The Park District would own the structure and lease it to a private operator who would run 10 to 13 weeks of weeklong basketball tournament camps in the summer. Nieder brought such a concept to Park District officials this year with hopes of partnering with the district.

Special taxing districts, bonds and private investments are among the options for financing the endeavor, though further study will be needed to determine the best financial model.
Winnebago County Board Chairman Scott Christiansen likes the idea of capitalizing on Rockford’s reputation as a youth sports destination to boost the local economy. He said the Park District should make private investment in construction part of its request for proposal process as it searches for a summer tenant to run the basketball camp.

Campus comes ready-made
Rockford College could be a less expensive location for the complex than Sportscore Two because there are existing dormitories on campus that could be used for summer camps. But because of the college schedule, the dorms would only be available 10 weeks a year. The basketball tournament camps could run for 13 weeks. Building adequate dormitory and cafeteria amenities at Sportscore Two could add $9 million to the initial price tag, but the facility would fit in well on the site that’s already a center of youth sports activity.
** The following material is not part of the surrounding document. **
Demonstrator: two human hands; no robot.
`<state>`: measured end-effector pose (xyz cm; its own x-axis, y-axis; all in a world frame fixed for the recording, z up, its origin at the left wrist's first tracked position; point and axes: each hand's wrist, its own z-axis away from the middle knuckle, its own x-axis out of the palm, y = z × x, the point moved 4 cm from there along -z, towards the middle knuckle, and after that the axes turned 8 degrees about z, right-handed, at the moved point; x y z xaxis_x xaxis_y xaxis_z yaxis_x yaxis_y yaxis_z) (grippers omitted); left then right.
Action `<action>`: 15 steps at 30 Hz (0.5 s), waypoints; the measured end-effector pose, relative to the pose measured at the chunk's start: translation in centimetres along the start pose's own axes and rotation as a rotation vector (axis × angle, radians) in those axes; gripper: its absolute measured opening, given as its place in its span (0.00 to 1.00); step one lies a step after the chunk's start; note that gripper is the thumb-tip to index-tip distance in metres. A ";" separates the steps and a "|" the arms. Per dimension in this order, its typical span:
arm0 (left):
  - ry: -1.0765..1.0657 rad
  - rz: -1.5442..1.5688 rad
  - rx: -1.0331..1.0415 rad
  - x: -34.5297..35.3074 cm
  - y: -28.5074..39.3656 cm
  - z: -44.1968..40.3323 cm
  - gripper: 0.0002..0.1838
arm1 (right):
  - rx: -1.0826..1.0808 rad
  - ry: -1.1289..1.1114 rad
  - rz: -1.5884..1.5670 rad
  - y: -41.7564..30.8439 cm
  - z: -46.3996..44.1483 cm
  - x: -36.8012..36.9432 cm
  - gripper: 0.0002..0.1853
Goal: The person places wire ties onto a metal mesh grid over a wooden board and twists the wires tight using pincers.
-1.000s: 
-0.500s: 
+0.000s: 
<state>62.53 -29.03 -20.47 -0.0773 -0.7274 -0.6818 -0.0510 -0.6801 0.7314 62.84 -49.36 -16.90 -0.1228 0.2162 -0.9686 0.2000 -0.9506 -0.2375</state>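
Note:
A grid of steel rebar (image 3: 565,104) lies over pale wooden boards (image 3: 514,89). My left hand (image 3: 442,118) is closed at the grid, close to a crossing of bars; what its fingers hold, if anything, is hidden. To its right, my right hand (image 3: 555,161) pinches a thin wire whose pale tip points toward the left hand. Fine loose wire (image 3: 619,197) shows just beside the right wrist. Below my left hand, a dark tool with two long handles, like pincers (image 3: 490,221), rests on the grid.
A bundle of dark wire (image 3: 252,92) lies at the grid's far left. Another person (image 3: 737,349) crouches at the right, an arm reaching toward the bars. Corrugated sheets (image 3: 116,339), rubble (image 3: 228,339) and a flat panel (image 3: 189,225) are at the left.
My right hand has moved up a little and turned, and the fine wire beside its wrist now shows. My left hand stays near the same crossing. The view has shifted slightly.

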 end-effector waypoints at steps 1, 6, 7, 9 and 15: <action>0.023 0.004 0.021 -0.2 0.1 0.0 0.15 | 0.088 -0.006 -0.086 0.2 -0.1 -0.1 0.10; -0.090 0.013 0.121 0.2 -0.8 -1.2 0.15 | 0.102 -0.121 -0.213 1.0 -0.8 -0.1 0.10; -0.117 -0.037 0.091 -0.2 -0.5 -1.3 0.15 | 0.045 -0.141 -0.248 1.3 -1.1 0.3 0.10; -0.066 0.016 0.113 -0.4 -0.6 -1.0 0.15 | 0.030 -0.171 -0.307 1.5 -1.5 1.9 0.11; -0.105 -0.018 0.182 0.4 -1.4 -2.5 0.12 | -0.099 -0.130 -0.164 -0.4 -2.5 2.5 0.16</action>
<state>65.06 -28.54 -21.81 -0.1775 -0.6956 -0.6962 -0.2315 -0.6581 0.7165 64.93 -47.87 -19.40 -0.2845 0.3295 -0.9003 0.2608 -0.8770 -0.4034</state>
In a prepared statement, Rockford College President Robert Head said he is pleased the campus is being considered for the site of the Rockford Sports Complex, but that more study and consideration are needed.

“As the (Rockford Park District) moves forward in their assessment, if it is determined we are a preferred site in their evaluation, we will consider the ramifications for the college on our future land uses and the impact on our students and their collegiate experience,” said Head, adding that it would be premature to comment further.

Park District to benefit, too
Though Rockford was named “Sportstown USA” for Illinois by Sports Illustrated in 2004, it’s been seven years since the debut of Sportscore Two, the last major investment in sports facilities in the Rockford area. The centerpiece of the Loves Park athletic campus is the Indoor Sports Center, which is used for volleyball and soccer.

A new Rockford Sports Complex would not only bring millions of tourism dollars to the region, but also allow for expansion of Rockford Park District offerings for residents.

The summer tenant, likely a basketball camp operator, would provide weeklong tournaments for players age 8 to 12 during the summer. They would come to the tournament with a team of about 10 players and two coaches. There would be pool play with a single-elimination tournament at the end of each week.

The camp is envisioned to provide a unique, all-inclusive experience, including dormitory-style lodging and cafeteria-style food service for a flat fee. The MetroCentre could be used for championship games and opening and closing ceremonies during each week of the camps. Utilizing the MetroCentre saves money because an arena wouldn’t need to be built from scratch to accommodate those events.

Versatile setup
When the proposed Rockford Sports Complex isn’t used for the basketball tournaments, the Park District can use it for soccer, football, lacrosse and other indoor athletic activities. The building could be configured so that three smaller soccer fields or one full-size soccer field could be installed for the nine months of the year when it’s not used for basketball.

Meanwhile, the Indoor Sports Center that is now used for soccer and volleyball could be freed up to accommodate other hard court sports like basketball, wrestling and cheerleading.

“Sufficient demand exists to support both the nine months of Park District programming and the summer tenant at either (Rockford College or Sportscore Two),” the study states.

And “provided a summer tenant is able to make a rental payment that at a minimum covers the debt service payments” and sufficient operating expenses for the dorm and cafeteria facilities, “the project is financially feasible, and the Park District could offer this new indoor sports facility to the community for low fees and no tax cost.”